SMARTFINANCIAL INC · Meeting: May 21, 2026

Policy v1.2high confidenceView Filing ↗
For informational purposes only. This AI-generated analysis applies a published voting policy to publicly available proxy filings. It does not constitute investment advice, proxy voting advice, or a solicitation of any kind.
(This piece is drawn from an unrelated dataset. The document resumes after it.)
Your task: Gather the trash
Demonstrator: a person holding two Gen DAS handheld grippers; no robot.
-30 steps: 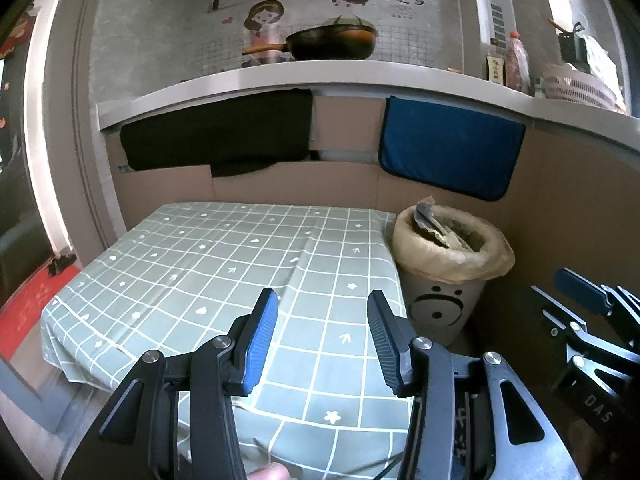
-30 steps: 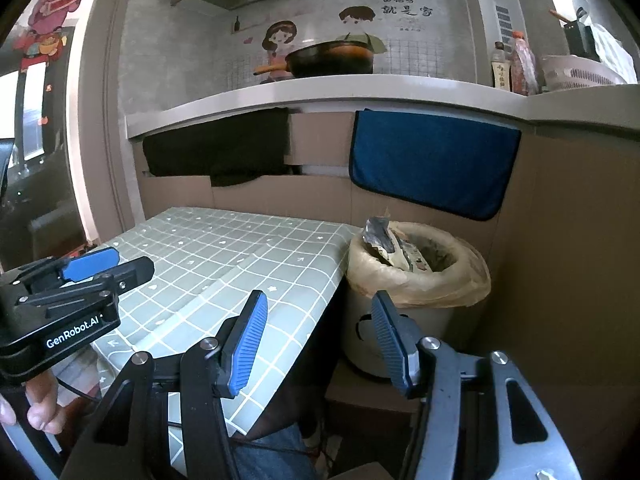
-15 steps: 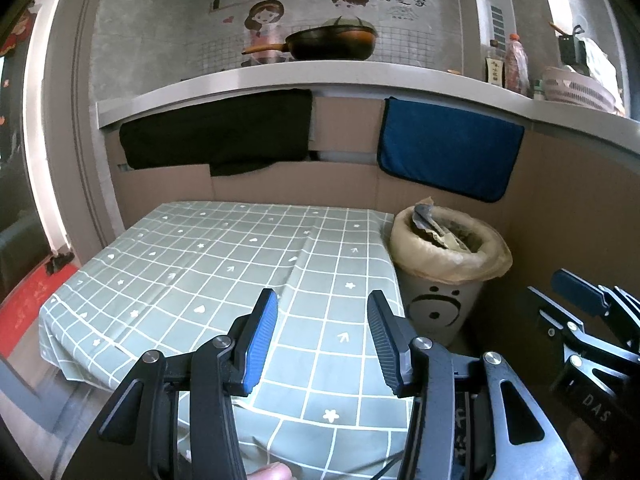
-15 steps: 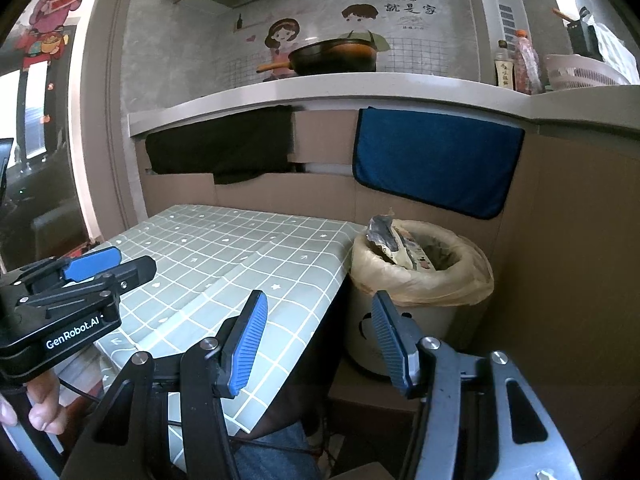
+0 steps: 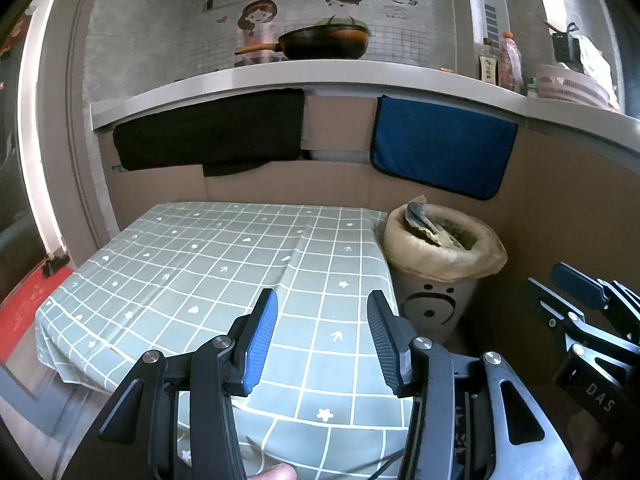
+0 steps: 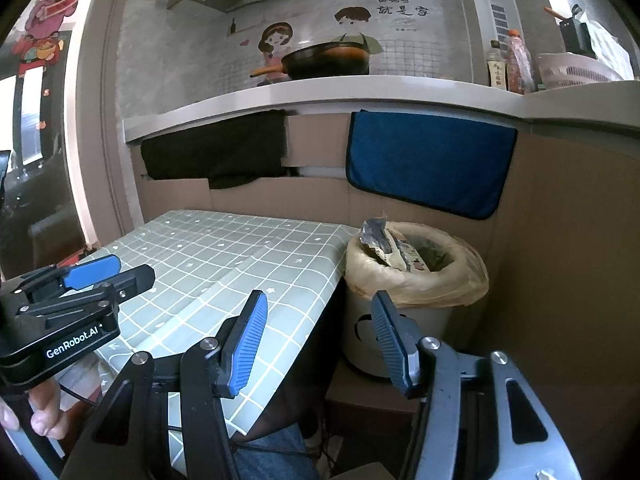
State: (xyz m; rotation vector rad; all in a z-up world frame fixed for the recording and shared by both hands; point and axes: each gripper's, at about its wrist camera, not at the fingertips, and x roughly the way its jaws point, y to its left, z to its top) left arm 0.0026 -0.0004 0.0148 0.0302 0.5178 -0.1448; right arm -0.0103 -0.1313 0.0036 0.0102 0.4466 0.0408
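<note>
Our left gripper (image 5: 322, 336) has its fingers (image 5: 260, 340) spread wide apart, and there is nothing between them. It hangs over the near edge of the tabletop (image 5: 208, 264), which wears a green cloth with white squares. Our right gripper (image 6: 318, 338) has its fingers (image 6: 246, 344) spread wide too, with nothing in them. It hangs past the right edge of the tabletop, in front of the trash bin (image 6: 380, 336).

The white trash bin (image 5: 434, 304) has a face drawn on it and stands just beside the tabletop, on the right. A tan bag (image 6: 420, 284) lines it, and the trash (image 6: 384, 242) lies inside, poking up above the rim.

Behind it a blue towel (image 5: 440, 148) and a black cloth (image 5: 208, 132) hang from a shelf (image 5: 320, 74). A pan (image 5: 320, 42) sits on the shelf.
</note>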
AI analysis may be incomplete or inaccurate — always review the actual filing and make your own independent decision.

Directors FOR

9

Directors AGAINST

1

Say on Pay

FOR

Auditor

FOR

Director Elections

Election of Directors

9 FOR/1 AGAINST

Against Analysis

✗ AGAINST
William Y. Carroll, Sr.familial relationship to CEO

William Carroll Sr. is the father of CEO William Carroll Jr., which is a direct familial relationship to senior management; the policy calls for a vote against directors with familial relationships to the CEO, and the board has designated him non-independent, confirming the concern.

For Analysis

✓ FOR
Cathy G. Ackermann

Joined the board in 2022 and is within the 24-month new-director exemption window, so no TSR trigger applies; her background leading a major regional public relations firm for over 40 years brings relevant marketing and business-growth expertise to the board.

✓ FOR
Victor L. Barrett

Long-tenured director since 2007 with CPA credentials and financial experience; SMBK's 3-year stock return of +84.7% outperforms the company-disclosed peer group median by +24.5 percentage points, well below the 65-percentage-point underperformance threshold required to trigger a vote against, and no other disqualifying flags apply.

✓ FOR
William Y. Carroll, Jr.

CEO and director since 2007; SMBK's strong 3-year TSR of +84.7% outperforms the peer group median by +24.5 percentage points, which does not meet the 65-percentage-point threshold needed to trigger a vote against, and the Say on Pay vote is separately assessed as FOR, so no basis for an against vote here.

✓ FOR
David A. Ogle

Lead Independent Director since 2007 with extensive real estate development and finance experience; the TSR trigger does not apply given SMBK's strong outperformance of the peer group, and while he has two related-party property leases with his sons disclosed in the proxy, the Corporate Governance Committee has reviewed and approved these transactions, and he is otherwise classified as independent.

✓ FOR
Kelli D. Shomaker

Joined the board in 2025 and is within the 24-month new-director exemption window; she brings strong financial credentials as a CPA and senior university CFO with prior public company treasurer and PricewaterhouseCoopers auditor experience, making her well-qualified for her audit committee role.

✓ FOR
Steven B. Tucker

Independent director since 2017 with CPA credentials and over 20 years of public accounting experience; the TSR trigger does not apply given SMBK's peer group outperformance, and he qualifies as an audit committee financial expert.

✓ FOR
Wesley M. Welborn

Chairman and NEO since 2009 with extensive public-company leadership experience; the TSR trigger does not apply given SMBK's strong peer outperformance, and his outside board seat at Covenant Logistics Group (CVLG) is a single additional public board, well within the two-seat limit for sitting public-company executives.

✓ FOR
Keith E. Whaley, O.D.

Independent director since 2007 who founded his own optometry practice and has served in elected local government; the TSR trigger does not apply given SMBK's strong peer outperformance, and no other disqualifying factors are present.

✓ FOR
Geoffrey A. Wolpert

Independent director since 2007 with over 20 years of financial institution board experience; the TSR trigger does not apply given SMBK's peer group outperformance, and no other disqualifying flags are present.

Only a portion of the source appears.